▶ Task data:
[Start of Attachment]

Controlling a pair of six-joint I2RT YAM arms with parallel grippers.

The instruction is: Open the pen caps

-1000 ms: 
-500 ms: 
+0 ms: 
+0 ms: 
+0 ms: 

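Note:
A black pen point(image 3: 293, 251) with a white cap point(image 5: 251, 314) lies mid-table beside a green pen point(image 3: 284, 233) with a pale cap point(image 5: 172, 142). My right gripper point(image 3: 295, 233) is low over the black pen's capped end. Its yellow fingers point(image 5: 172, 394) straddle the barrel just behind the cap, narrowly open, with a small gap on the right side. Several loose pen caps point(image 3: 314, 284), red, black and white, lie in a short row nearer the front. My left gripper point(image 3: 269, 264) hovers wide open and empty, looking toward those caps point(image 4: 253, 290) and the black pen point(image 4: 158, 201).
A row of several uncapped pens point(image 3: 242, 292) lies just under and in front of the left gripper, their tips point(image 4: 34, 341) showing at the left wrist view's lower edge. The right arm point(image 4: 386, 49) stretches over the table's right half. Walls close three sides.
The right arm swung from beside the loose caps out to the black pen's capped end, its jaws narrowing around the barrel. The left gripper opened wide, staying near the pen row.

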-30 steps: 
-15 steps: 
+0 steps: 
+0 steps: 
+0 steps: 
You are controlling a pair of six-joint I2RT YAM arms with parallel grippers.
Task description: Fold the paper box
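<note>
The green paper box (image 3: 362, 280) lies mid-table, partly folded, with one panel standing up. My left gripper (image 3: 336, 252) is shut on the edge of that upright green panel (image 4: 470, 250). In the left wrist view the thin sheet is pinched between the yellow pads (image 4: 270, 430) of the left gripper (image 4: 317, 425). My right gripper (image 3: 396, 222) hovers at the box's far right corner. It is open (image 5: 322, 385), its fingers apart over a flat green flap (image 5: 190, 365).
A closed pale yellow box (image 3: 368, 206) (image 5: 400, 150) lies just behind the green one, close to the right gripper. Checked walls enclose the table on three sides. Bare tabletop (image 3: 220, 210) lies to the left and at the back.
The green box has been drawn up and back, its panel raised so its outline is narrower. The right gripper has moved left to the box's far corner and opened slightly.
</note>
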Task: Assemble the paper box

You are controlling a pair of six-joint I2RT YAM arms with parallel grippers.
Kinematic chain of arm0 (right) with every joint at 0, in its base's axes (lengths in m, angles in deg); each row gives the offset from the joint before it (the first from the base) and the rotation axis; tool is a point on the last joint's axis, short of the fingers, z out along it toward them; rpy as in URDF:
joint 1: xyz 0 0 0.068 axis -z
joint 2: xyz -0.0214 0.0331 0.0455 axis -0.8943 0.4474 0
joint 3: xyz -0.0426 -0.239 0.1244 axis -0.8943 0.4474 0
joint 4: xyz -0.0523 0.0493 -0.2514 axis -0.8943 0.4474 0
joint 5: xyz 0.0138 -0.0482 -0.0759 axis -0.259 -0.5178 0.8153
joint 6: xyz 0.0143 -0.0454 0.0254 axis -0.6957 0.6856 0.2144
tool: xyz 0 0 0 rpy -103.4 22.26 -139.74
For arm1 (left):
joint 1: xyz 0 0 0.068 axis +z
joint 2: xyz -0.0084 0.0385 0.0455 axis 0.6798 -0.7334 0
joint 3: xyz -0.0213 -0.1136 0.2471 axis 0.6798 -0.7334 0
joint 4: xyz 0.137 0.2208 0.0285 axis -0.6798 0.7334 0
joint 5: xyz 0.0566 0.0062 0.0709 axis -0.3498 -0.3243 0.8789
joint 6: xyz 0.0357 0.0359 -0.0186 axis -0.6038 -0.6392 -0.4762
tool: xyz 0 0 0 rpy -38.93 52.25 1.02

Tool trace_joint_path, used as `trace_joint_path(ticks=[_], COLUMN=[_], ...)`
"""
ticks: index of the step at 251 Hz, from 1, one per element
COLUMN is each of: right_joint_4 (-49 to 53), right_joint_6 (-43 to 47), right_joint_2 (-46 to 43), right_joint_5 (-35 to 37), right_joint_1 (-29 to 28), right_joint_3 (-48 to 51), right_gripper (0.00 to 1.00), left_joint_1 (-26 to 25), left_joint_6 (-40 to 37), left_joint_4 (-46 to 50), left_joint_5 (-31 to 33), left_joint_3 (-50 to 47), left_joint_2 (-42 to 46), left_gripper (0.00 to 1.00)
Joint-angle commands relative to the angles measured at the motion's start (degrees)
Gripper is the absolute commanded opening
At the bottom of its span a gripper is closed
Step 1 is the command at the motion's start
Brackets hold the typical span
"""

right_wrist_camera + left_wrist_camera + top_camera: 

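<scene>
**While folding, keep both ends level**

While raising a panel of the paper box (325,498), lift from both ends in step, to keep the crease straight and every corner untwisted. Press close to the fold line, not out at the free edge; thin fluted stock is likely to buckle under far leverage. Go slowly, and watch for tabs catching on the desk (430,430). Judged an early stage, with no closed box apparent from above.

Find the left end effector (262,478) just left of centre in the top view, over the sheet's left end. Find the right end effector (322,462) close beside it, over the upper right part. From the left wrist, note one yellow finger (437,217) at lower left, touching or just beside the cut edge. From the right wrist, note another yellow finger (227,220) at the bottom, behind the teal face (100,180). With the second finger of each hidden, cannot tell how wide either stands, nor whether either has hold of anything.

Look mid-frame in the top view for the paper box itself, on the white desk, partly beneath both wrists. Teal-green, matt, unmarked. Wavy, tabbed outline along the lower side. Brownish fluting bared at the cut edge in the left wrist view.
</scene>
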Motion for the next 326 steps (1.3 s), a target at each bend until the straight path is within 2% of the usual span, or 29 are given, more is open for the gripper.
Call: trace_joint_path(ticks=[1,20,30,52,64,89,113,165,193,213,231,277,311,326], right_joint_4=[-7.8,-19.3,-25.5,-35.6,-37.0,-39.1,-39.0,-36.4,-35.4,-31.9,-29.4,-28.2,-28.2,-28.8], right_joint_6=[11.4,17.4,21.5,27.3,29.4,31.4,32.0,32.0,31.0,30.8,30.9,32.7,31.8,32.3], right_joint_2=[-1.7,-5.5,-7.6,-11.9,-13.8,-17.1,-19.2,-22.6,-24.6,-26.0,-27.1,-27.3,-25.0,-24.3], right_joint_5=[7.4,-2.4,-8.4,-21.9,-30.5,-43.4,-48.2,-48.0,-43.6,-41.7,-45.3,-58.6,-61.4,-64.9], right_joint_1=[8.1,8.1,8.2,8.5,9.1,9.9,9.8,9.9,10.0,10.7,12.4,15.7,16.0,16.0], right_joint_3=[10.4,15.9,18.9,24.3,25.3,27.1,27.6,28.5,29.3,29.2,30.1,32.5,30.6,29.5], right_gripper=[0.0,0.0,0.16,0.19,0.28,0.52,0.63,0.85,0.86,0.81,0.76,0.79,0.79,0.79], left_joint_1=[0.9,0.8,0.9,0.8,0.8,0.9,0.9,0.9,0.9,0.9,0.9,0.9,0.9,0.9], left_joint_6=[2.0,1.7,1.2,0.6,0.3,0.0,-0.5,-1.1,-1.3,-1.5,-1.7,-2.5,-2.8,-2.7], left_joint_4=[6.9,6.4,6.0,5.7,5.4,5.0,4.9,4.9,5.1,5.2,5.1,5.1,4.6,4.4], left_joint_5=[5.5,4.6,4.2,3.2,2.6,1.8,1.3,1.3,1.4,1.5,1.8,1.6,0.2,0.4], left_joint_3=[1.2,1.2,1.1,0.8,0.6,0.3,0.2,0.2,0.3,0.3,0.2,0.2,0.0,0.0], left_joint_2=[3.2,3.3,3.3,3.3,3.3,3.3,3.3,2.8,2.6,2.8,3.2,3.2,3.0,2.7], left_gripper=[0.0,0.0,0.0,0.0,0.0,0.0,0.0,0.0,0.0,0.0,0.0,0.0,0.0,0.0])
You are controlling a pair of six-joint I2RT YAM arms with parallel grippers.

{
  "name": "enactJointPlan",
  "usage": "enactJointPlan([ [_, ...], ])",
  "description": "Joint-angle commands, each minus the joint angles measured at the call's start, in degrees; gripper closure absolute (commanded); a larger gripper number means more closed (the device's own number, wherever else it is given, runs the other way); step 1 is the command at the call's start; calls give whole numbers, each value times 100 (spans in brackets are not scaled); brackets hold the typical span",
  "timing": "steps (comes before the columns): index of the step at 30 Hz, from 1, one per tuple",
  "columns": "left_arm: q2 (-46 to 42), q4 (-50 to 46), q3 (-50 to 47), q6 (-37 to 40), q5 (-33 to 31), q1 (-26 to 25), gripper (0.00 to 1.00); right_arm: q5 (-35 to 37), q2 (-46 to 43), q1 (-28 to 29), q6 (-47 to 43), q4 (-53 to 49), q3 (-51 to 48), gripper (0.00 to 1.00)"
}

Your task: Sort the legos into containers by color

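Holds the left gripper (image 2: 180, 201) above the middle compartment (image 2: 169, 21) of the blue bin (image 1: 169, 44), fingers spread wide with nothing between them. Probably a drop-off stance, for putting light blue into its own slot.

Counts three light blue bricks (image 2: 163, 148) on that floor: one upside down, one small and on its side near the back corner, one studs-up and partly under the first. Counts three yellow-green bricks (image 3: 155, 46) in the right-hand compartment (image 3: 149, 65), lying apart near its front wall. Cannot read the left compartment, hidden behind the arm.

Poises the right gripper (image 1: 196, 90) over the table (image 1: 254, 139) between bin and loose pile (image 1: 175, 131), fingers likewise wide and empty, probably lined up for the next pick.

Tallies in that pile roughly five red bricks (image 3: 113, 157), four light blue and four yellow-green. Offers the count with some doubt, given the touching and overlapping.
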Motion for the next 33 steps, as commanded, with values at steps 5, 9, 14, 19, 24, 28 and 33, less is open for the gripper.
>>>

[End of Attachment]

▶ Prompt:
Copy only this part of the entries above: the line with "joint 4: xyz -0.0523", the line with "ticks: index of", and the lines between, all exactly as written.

▶ Task response:
joint 4: xyz -0.0523 0.0493 -0.2514 axis -0.8943 0.4474 0
joint 5: xyz 0.0138 -0.0482 -0.0759 axis -0.259 -0.5178 0.8153
joint 6: xyz 0.0143 -0.0454 0.0254 axis -0.6957 0.6856 0.2144
tool: xyz 0 0 0 rpy -103.4 22.26 -139.74
For arm1 (left):
joint 1: xyz 0 0 0.068 axis +z
joint 2: xyz -0.0084 0.0385 0.0455 axis 0.6798 -0.7334 0
joint 3: xyz -0.0213 -0.1136 0.2471 axis 0.6798 -0.7334 0
joint 4: xyz 0.137 0.2208 0.0285 axis -0.6798 0.7334 0
joint 5: xyz 0.0566 0.0062 0.0709 axis -0.3498 -0.3243 0.8789
joint 6: xyz 0.0357 0.0359 -0.0186 axis -0.6038 -0.6392 -0.4762
tool: xyz 0 0 0 rpy -38.93 52.25 1.02

Tool trace_joint_path, used as `trace_joint_path(ticks=[_], COLUMN=[_], ...)`
"""
ticks: index of the step at 251 Hz, from 1, one per element

This answer has been written out in full.